Historic government building in Puerto Rico

The Ponce City Hall (Casa Alcaldía de Ponce) is a historic city hall in Ponce, Puerto Rico. It is located it the center of the city, on Calle Degetau, across from Plaza Degetau in the Ponce Historic Zone. The building serves as the seat of the executive branch of government of the Autonomous Municipality of Ponce, including the office of the mayor of Ponce. Built in 1840, it is the oldest colonial building in the city.
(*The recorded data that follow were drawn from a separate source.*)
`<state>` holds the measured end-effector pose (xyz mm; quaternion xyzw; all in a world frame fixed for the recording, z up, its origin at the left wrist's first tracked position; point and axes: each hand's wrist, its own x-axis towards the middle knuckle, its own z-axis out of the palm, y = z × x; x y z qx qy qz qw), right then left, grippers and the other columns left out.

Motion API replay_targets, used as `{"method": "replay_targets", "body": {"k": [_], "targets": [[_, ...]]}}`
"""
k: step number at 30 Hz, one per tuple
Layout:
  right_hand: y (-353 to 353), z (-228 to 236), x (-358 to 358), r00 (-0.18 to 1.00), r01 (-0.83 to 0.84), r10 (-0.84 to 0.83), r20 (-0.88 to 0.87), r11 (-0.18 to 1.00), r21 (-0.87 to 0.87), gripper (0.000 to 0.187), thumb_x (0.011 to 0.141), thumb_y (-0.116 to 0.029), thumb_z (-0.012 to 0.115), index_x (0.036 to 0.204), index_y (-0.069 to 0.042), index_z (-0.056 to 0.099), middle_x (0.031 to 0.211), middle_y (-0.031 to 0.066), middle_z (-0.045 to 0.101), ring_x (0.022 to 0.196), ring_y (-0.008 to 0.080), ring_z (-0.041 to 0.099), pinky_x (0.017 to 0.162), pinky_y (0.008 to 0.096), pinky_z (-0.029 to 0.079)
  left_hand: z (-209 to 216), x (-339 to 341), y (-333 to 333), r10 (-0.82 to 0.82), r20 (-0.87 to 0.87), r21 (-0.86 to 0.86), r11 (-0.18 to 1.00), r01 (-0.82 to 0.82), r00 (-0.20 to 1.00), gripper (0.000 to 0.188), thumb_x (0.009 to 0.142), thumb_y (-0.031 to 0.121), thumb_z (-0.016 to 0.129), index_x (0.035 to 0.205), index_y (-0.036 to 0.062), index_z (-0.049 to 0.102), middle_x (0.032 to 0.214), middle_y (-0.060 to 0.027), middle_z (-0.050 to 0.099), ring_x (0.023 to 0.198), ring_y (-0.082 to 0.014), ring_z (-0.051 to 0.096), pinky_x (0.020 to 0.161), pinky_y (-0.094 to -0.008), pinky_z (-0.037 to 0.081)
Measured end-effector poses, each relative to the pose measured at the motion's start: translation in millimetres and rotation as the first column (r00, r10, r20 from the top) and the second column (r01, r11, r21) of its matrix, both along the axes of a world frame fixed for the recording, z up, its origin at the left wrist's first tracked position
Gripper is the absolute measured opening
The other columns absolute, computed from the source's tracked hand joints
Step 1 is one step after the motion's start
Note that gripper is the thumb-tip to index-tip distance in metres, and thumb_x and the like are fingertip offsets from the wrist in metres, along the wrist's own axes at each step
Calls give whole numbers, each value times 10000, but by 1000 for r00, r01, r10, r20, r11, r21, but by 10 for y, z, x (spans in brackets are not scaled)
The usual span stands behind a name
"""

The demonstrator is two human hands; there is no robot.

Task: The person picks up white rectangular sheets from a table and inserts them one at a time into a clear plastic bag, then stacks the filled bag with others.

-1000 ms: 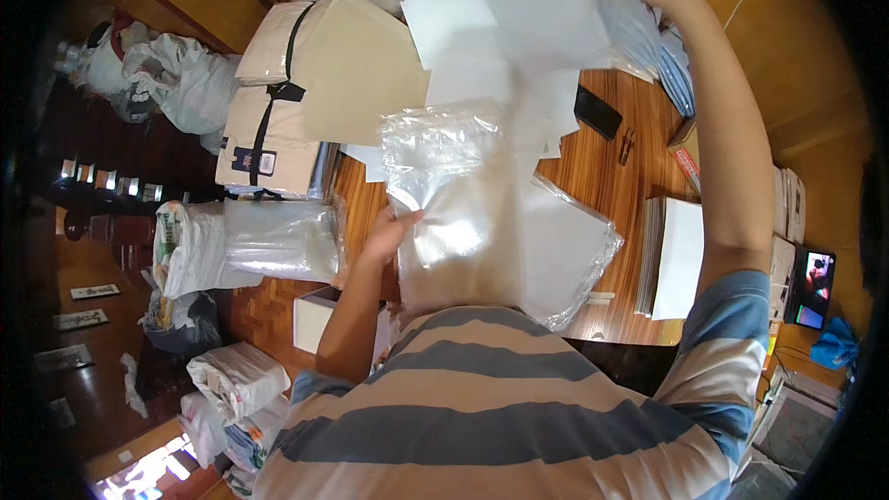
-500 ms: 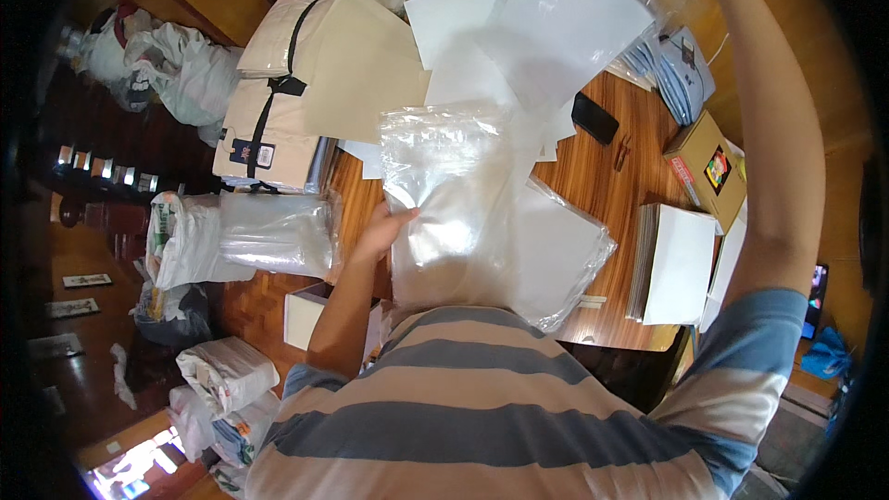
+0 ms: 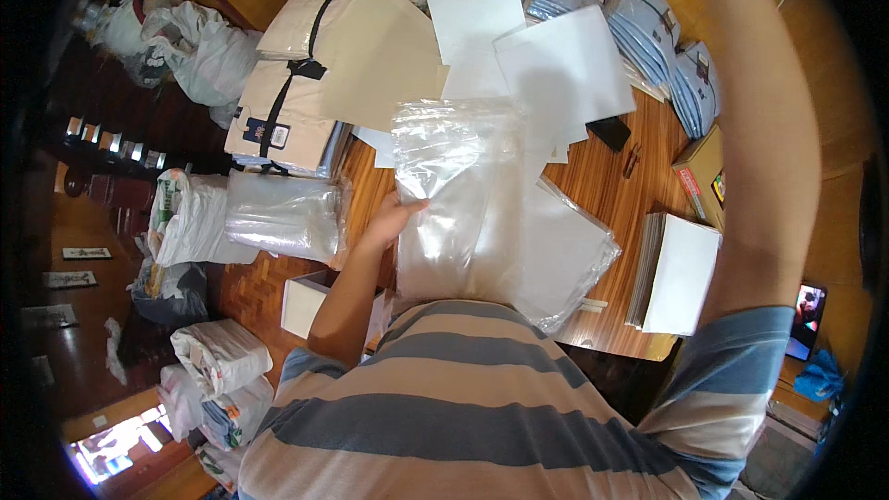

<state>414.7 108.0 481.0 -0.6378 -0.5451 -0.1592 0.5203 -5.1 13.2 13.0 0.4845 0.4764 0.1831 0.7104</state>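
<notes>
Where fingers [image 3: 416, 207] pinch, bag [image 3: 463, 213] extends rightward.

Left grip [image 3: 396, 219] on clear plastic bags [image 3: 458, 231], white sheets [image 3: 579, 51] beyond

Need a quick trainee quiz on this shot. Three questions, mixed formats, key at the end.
1. Multiple choice: what is the left hand holding?
a) the black phone
b) the clear plastic bags
c) the brown carton

2. True or false: the right hand is visible in the picture.

3. Fill in the blank: the tan bundles at upper left are tied with a ___ band.

Key:
1. b; the thumb lies over their left edge.
2. False; the right arm extends beyond the top edge, so its hand is out of view.
3. Black.
</notes>
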Motion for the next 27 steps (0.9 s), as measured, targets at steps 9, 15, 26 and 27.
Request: {"method": "replay_targets", "body": {"k": [9, 15, 26, 27], "targets": [[6, -1854, -290, 869, -73, 10, -495, 991, -108, 400, 1032, -269, 481, 798, 2, 662, 659, 118, 640, 636, 197, 637, 564, 373, 507, -102, -30, -50, -34, -5, 101, 994, 35, 999, 361, 907, 165, 730, 1204, -31, 673, 1108, -100, 722, 999, -178, 651, 915, -323, 492], [156, -2388, -1109, 531, -323, 345, -774, 927, 192, 257, 1020, -158, 477, 905, -35, 671, 806, 108, 669, 698, 193, 637, 589, 336, 527, -95, 33, -17, -23, -45, 128, 991, 29, 999, 356, 895, 159, 735, 1187, -37, 683, 1088, -106, 729, 991, -186, 662, 915, -328, 497], [-580, -3410, -2294, 695, -364, 188, -694, 925, -114, 283, 1030, -176, 496, 1137, 40, 645, 994, 131, 699, 888, 204, 648, 800, 325, 500, -185, -9, 0, -27, -52, 227, 973, 38, 998, 358, 885, 134, 733, 1190, -46, 676, 1092, -109, 727, 953, -194, 673, 869, -327, 515], [-705, -3634, -2167, 659, -405, 173, -732, 902, -151, 278, 1018, -134, 499, 1182, 47, 632, 1020, 129, 701, 900, 199, 656, 805, 315, 500, -186, 3, -3, -30, -38, 192, 981, 37, 999, 352, 886, 130, 730, 1189, -43, 678, 1091, -109, 727, 953, -193, 672, 871, -324, 512]]}}
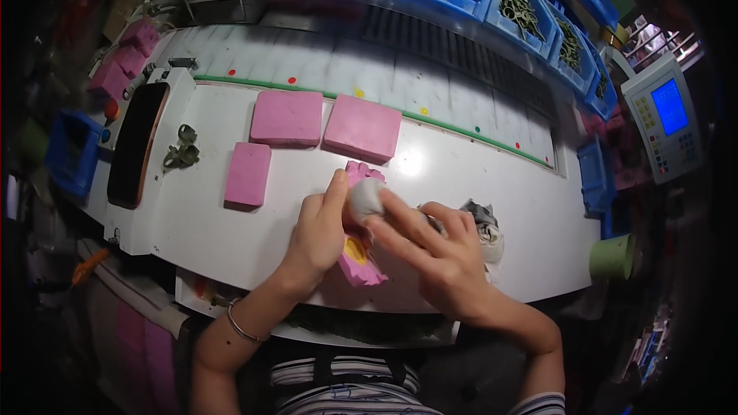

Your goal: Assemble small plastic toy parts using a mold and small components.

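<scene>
My left hand point(314, 240) grips a pink rubber mould point(361, 270) low over the white worktop, thumb along its side. The mould has a notched edge, and a yellow patch shows on its near part. A rounded whitish pad point(367, 197) sits against the mould, pinched in the fingertips of my right hand point(453, 265); its edges are slightly blurred. Beside the right hand lies a crumpled grey and white cloth point(487, 237), partly hidden by the fingers. Beyond the hands rest three pink blocks point(287, 117). Small dark-green pieces point(181, 152) lie to the left.
A dark phone point(138, 144) lies on a white device at the left. Blue bins point(480, 19) of green pieces line the far side behind a green strip point(469, 132). At the right are a control panel point(665, 117) with a blue screen and a green cup point(612, 257).
</scene>
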The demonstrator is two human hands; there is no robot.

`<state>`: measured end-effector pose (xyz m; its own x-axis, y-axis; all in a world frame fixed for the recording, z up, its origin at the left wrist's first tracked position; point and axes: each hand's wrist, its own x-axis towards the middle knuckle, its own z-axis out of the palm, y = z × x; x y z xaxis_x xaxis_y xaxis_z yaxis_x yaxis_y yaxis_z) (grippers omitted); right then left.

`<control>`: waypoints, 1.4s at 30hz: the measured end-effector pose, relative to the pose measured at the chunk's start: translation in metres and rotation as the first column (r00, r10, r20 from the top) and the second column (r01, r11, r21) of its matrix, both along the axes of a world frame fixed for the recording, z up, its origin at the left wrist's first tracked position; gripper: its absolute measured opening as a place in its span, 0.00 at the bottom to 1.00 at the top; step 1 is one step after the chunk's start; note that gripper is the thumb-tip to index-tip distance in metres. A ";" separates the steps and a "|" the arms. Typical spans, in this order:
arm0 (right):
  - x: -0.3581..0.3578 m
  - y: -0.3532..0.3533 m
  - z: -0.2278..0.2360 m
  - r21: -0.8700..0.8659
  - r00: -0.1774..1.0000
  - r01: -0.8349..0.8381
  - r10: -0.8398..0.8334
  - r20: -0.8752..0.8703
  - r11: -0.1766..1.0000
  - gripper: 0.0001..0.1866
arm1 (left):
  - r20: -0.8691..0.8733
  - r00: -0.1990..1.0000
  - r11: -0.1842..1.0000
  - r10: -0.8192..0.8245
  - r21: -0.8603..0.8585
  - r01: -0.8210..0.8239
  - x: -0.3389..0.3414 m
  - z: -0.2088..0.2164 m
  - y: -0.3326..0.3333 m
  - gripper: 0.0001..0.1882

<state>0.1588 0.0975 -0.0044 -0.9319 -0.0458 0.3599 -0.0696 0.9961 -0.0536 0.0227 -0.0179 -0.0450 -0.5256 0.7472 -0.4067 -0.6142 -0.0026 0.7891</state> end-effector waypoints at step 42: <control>0.004 0.016 -0.006 -0.235 0.963 0.129 -0.066 0.260 0.963 0.36 | -0.280 0.959 0.995 0.035 -0.084 -0.061 -0.010 0.010 -0.018 0.35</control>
<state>0.1626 0.1131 -0.0101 -0.9883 0.1107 0.1052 0.0743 0.9503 -0.3024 0.0130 -0.0361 -0.0347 -0.6616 0.6854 -0.3041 -0.3715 0.0526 0.9269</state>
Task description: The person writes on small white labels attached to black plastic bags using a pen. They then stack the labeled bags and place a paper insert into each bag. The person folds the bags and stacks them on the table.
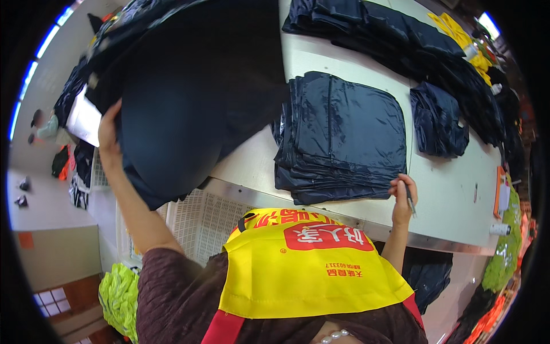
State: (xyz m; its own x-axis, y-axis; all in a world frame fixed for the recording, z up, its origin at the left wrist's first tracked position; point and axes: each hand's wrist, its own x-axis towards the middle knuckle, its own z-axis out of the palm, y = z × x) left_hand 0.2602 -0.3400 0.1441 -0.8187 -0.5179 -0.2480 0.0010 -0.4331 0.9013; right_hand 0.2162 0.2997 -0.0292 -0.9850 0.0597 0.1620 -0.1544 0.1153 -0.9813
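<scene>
My left hand [109,135] grips the edge of a large dark navy fabric piece [172,109]. The raised piece fills the upper left and hides part of my fingers and the table behind. My right hand [403,192] is closed around a slim dark pen-like tool [410,202], its lower end pointing down past my fingers. Those fingers are at the near right corner of a neat stack of shiny navy fabric pieces [349,129], which lies on the white table [438,189]. Whether they touch the stack I cannot tell.
A folded navy bundle [438,120] lies right of the stack. Long piles of dark garments [395,34] run along the far side, with yellow fabric [458,31] behind. White plastic crates [212,221] stand below the table's near edge. Green fabric [507,246] is at the right.
</scene>
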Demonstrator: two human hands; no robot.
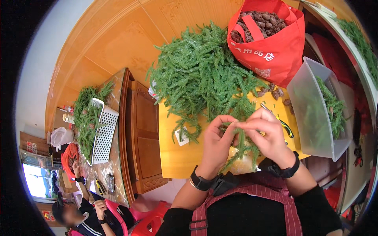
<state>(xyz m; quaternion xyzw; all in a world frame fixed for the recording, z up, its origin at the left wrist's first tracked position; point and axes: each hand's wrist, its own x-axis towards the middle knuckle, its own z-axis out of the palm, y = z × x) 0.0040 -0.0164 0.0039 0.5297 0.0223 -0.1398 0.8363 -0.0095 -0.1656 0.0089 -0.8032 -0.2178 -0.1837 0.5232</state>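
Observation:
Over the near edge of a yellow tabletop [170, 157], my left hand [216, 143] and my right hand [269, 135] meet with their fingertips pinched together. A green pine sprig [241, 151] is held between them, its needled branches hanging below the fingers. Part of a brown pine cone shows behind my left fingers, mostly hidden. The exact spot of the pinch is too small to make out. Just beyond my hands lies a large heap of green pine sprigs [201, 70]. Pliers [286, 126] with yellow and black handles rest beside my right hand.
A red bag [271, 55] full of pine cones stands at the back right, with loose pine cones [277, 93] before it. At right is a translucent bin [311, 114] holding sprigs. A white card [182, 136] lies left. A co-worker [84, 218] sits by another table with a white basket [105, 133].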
The building was listed on the U.S. National Register of Historic Places in 1986 as Casa Alcaldía de Ponce-City Hall.

==History==
The Ponce City Hall has one of the most unusual histories of any city hall throughout the world, because it was a jail until the end of the 19th century. Rooms currently used as offices were jail cells before, and the courtyard of the City Hall was the place where executions took place. The last public hanging on the island happened in its courtyard. It has been visited by four U.S. presidents, and three of them actually gave a speech from the City Hall's front balcony: Theodore Roosevelt, Herbert Hoover, and Franklin Roosevelt. George H. W. Bush visited, as well.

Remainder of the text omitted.